### TASK TO COMPLETE
For each line of the listing that contains "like", make a copy and return it.

*** Opening DATASET EXCERPTS ***

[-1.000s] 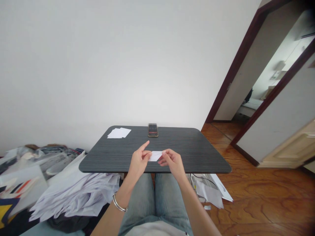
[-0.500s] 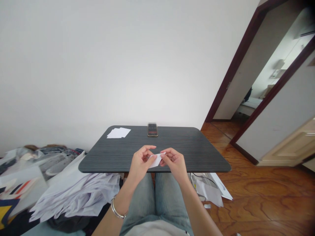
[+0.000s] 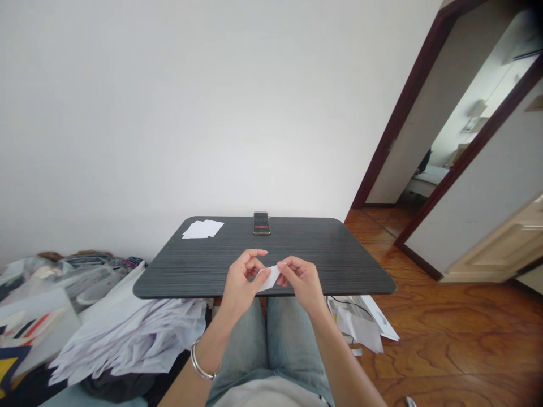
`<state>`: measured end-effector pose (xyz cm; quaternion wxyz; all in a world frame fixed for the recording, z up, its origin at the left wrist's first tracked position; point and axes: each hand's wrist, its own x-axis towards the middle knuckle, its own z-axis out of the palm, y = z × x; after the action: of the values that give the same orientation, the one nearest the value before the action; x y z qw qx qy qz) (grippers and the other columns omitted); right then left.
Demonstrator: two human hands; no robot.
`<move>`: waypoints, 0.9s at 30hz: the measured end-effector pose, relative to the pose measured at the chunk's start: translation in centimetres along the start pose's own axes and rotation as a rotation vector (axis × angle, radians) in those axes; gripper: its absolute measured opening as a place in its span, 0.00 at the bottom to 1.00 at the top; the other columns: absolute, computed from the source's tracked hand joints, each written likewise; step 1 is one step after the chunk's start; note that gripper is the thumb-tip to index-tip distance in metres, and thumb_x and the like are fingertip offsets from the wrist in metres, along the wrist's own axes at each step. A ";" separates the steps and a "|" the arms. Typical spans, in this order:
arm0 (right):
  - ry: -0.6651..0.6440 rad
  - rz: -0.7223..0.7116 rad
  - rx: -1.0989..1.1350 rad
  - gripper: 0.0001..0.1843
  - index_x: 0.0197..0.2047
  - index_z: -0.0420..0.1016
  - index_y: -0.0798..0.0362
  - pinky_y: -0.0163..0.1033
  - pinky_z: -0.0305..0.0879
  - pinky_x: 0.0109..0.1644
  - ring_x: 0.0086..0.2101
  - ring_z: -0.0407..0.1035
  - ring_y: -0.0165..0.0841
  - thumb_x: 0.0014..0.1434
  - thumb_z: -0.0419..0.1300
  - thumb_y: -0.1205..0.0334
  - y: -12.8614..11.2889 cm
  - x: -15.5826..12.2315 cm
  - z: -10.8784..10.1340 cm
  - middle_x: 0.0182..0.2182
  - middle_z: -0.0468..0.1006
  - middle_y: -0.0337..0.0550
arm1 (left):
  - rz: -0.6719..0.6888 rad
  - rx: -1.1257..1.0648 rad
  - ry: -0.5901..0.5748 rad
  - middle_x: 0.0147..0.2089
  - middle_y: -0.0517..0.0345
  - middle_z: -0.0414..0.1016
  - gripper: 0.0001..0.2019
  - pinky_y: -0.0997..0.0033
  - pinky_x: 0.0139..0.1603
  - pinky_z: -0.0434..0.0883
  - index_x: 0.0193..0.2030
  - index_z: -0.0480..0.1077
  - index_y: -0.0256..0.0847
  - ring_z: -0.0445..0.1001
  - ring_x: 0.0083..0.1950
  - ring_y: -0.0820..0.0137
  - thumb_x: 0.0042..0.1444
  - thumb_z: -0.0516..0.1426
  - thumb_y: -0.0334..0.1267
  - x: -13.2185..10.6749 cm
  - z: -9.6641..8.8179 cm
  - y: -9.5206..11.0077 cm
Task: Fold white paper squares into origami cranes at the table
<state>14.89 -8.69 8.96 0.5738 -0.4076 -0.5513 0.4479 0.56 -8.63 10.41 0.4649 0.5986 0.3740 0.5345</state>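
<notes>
A small piece of white paper point(image 3: 270, 278) is held up between my two hands, just above the near edge of the dark table point(image 3: 212, 265). My left hand point(image 3: 245, 278) pinches its left end between the thumb and bent fingers, with the index finger stretched out above. At the paper's upper right corner, the thumb and fingertips of my right hand point(image 3: 300, 278) grip it. The fingers cover parts of the paper, so its full shape is hidden. Several white paper sheets point(image 3: 202, 229) lie overlapping at the table's far left corner.
A phone point(image 3: 261, 223) leans at the table's back edge by the wall. To the left are heaped white cloth point(image 3: 136, 339) and bagged clothes point(image 3: 93, 277). Papers point(image 3: 360, 328) and a cable lie below the table's right side, on the wooden floor point(image 3: 449, 333). A doorway stands at the right.
The view has shifted slightly. Both hands keep their grip on the paper, and my right fingers have moved a little at its upper corner.
</notes>
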 end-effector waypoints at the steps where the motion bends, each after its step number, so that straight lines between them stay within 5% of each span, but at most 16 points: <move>1: -0.002 0.000 -0.007 0.14 0.23 0.71 0.55 0.29 0.60 0.21 0.17 0.64 0.26 0.51 0.60 0.52 0.0 0.1 0.0 0.14 0.71 0.36 | -0.006 -0.006 0.000 0.22 0.66 0.66 0.16 0.78 0.26 0.61 0.44 0.65 0.37 0.64 0.23 0.77 0.47 0.59 0.36 0.0 0.0 -0.1; 6: -0.032 0.001 0.051 0.19 0.26 0.71 0.54 0.31 0.63 0.22 0.19 0.67 0.28 0.55 0.54 0.47 0.1 0.0 0.1 0.18 0.73 0.39 | -0.032 -0.074 0.062 0.21 0.67 0.65 0.16 0.78 0.24 0.58 0.42 0.65 0.36 0.62 0.22 0.78 0.46 0.60 0.38 0.0 0.2 -0.3; 12: -0.175 0.080 0.020 0.13 0.28 0.70 0.54 0.31 0.65 0.25 0.23 0.69 0.29 0.49 0.61 0.51 0.8 -0.6 0.7 0.21 0.73 0.38 | -0.011 -0.147 0.217 0.23 0.65 0.66 0.14 0.79 0.24 0.59 0.40 0.67 0.37 0.63 0.23 0.77 0.47 0.60 0.39 -0.3 1.2 -0.4; 18: -0.041 0.026 0.055 0.15 0.24 0.66 0.53 0.30 0.59 0.22 0.18 0.62 0.26 0.50 0.59 0.50 0.7 -0.2 0.6 0.17 0.68 0.34 | -0.055 -0.149 0.131 0.22 0.65 0.66 0.15 0.78 0.26 0.63 0.38 0.68 0.36 0.66 0.24 0.76 0.44 0.62 0.38 -0.1 0.9 -1.0; 22: -0.060 0.029 0.047 0.14 0.24 0.67 0.54 0.30 0.56 0.21 0.17 0.60 0.25 0.51 0.59 0.52 0.4 -0.1 0.4 0.16 0.68 0.34 | -0.047 -0.146 0.115 0.23 0.63 0.67 0.16 0.78 0.24 0.63 0.41 0.69 0.34 0.66 0.24 0.77 0.46 0.60 0.40 0.2 0.5 -0.9; 27: -0.030 0.047 0.042 0.15 0.24 0.68 0.54 0.30 0.56 0.20 0.17 0.60 0.25 0.49 0.61 0.51 0.4 -0.3 0.4 0.16 0.69 0.34 | -0.047 -0.134 0.142 0.23 0.62 0.68 0.10 0.79 0.21 0.62 0.30 0.69 0.35 0.64 0.22 0.78 0.45 0.61 0.40 0.5 0.3 -0.6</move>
<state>14.42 -8.90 8.53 0.5632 -0.4014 -0.5408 0.4788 1.01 -8.02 9.99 0.4887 0.5176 0.3834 0.5884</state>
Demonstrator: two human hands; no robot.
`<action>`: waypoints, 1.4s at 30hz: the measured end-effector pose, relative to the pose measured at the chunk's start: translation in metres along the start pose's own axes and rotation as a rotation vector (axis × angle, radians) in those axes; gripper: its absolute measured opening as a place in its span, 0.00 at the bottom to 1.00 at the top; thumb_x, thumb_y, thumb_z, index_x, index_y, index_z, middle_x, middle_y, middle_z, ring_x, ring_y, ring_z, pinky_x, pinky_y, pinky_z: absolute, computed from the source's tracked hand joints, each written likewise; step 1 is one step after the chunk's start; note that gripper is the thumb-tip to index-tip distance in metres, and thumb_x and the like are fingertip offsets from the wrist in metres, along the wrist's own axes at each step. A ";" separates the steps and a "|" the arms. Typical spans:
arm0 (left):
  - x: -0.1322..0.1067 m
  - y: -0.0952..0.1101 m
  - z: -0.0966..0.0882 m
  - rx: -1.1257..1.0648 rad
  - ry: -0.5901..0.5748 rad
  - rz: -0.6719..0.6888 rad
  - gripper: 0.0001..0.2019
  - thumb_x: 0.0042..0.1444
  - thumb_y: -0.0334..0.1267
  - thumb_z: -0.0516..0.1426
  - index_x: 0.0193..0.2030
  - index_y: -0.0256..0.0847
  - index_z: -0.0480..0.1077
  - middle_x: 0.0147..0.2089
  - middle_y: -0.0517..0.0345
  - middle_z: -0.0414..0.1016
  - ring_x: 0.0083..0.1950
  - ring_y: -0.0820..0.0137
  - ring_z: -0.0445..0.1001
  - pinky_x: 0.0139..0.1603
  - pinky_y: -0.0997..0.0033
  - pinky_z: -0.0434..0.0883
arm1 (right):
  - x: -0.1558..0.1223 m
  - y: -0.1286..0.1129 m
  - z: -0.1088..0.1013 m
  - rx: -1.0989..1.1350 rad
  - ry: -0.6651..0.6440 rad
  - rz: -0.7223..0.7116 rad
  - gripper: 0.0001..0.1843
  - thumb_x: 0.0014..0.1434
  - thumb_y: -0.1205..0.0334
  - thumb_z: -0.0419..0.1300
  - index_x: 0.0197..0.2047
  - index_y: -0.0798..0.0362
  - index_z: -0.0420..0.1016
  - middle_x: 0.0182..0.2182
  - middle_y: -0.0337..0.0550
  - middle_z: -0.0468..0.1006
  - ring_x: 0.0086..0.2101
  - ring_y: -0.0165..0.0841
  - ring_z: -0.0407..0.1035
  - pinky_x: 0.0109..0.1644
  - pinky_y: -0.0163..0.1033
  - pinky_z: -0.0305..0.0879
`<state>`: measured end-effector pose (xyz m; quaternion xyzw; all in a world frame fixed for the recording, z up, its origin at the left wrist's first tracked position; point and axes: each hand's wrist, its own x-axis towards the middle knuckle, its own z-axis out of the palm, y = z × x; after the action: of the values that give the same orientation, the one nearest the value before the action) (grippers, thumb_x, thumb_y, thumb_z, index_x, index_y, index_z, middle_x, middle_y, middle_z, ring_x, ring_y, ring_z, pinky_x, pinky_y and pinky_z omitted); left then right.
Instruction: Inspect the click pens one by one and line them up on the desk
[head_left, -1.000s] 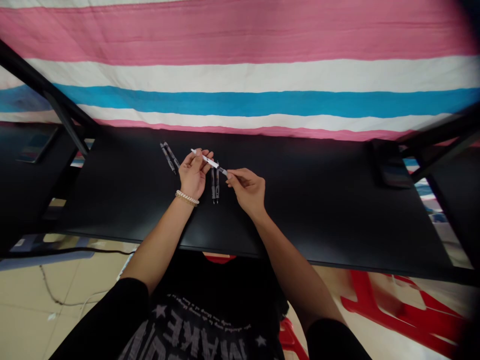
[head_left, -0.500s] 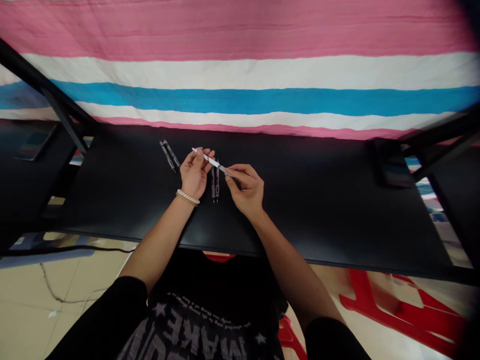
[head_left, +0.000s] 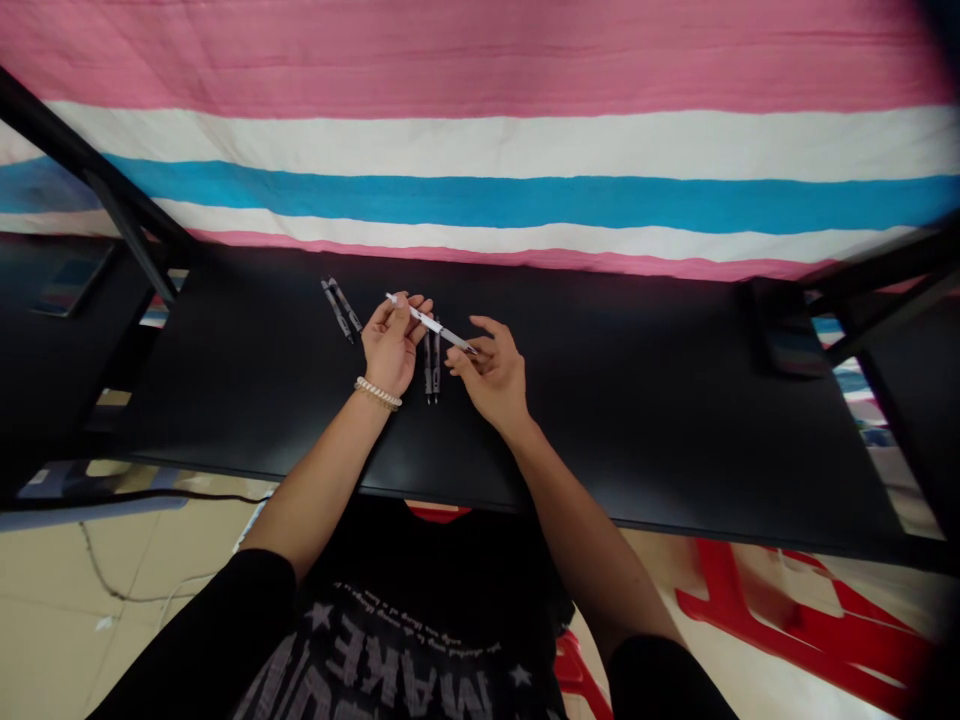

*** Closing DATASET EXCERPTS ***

### RESULT OF THE EXERCISE
`<move>`: waypoints, 0.9s at 30hz: the measured end-effector pose, relative to the pose measured at the chunk's start: translation in centimetres along the start pose's own axes and rotation as a rotation vector (axis × angle, radians) in those axes; gripper: its absolute measured opening as a place in its span, 0.00 at the bottom to 1.00 at the top; the other columns: absolute, computed from the source's tracked hand joints, each written likewise; step 1 is one step after the chunk's start; note that gripper is the thumb-tip to index-tip distance in metres, and thumb_x and the like are fingertip offsets from the wrist in metres, along the wrist's own axes at each step. A ";" separates the steps and a "|" the arms. Typical spans, in this order:
`<action>`: waypoints, 1.4s at 30hz: the measured end-effector pose, relative to the pose measured at the chunk's start: translation in metres along the start pose's own axes and rotation as a rotation vector (axis × angle, radians) in those axes; gripper: its absolute measured opening as a place in its span, 0.00 at the bottom to 1.00 at the top; thumb_x, thumb_y, thumb_z, index_x, index_y, index_z, middle_x, middle_y, middle_z, ring_x, ring_y, ring_z, pinky_x, pinky_y, pinky_z: absolute, computed from the source's tracked hand joints, each written likewise; step 1 is one step after the chunk's start; note that gripper is the thumb-tip to index-tip distance in metres, and thumb_x and the like are fingertip offsets from the wrist in metres, along the wrist's own axes at each step. A ";" separates the steps and a "|" the arms. Typical spans:

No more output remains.